Task description — Copy word for word, and only, the lines below from the one with "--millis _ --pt" through the last.

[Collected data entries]
____

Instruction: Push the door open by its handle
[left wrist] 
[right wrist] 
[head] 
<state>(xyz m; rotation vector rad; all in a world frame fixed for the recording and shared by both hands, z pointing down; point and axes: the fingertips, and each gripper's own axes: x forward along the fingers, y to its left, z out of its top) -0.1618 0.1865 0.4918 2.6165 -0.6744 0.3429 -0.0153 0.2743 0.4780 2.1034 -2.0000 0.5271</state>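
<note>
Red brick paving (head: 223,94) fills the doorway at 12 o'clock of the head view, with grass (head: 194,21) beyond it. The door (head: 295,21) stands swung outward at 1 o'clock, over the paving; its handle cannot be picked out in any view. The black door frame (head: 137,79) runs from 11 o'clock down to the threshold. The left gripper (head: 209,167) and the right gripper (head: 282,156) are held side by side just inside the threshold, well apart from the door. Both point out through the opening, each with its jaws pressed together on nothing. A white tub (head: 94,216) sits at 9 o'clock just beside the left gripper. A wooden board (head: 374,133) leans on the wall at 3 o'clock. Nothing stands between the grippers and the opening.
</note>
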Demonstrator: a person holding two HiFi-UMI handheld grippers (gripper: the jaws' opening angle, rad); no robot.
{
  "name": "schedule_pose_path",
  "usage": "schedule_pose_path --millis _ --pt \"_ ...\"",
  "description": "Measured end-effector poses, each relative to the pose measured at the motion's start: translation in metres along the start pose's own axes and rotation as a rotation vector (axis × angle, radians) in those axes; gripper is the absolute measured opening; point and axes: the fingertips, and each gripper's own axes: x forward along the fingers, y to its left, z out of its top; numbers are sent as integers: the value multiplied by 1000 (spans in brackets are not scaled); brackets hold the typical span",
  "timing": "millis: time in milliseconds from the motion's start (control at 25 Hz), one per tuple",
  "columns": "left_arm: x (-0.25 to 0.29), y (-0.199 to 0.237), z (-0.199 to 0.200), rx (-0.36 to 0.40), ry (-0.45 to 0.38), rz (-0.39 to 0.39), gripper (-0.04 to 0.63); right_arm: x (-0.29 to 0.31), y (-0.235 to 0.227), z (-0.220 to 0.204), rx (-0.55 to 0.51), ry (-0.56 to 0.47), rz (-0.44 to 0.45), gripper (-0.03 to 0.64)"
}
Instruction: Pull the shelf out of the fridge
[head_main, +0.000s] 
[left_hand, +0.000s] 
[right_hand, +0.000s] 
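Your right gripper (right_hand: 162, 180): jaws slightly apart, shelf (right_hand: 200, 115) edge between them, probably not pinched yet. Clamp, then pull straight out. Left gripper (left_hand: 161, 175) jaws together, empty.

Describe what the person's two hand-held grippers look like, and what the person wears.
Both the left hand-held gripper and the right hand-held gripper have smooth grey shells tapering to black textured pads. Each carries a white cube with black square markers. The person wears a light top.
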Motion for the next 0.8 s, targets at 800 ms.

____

Answer space —
  "usage": "schedule_pose_path --millis _ --pt \"_ ...\"",
  "description": "Measured end-effector poses, each relative to the pose measured at the motion's start: translation in metres along the start pose's own axes and rotation as a rotation vector (axis × angle, radians) in those axes; gripper is the absolute measured opening; point and axes: the fingertips, and each gripper's own axes: x forward along the fingers, y to its left, z out of its top; numbers are sent as integers: the value multiplied by 1000 (spans in brackets are not scaled); brackets hold the typical span",
  "timing": "millis: time in milliseconds from the motion's start (control at 25 Hz), one per tuple",
  "columns": "left_arm: x (-0.25 to 0.29), y (-0.199 to 0.237), z (-0.199 to 0.200), rx (-0.36 to 0.40), ry (-0.45 to 0.38), rz (-0.39 to 0.39), gripper (-0.04 to 0.63); right_arm: x (-0.29 to 0.31), y (-0.235 to 0.227), z (-0.220 to 0.204), rx (-0.55 to 0.51), ry (-0.56 to 0.47), rz (-0.44 to 0.45), gripper (-0.03 to 0.64)"
}
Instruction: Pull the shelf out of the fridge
[head_main, +0.000s] 
[left_hand, +0.000s] 
[right_hand, +0.000s] 
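Your right gripper (right_hand: 162, 180): jaws slightly apart, shelf (right_hand: 200, 115) edge between them, probably not pinched yet. Clamp, then pull straight out. Left gripper (left_hand: 161, 175) jaws together, empty.

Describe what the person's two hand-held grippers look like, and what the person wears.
Both the left hand-held gripper and the right hand-held gripper have smooth grey shells tapering to black textured pads. Each carries a white cube with black square markers. The person wears a light top.
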Motion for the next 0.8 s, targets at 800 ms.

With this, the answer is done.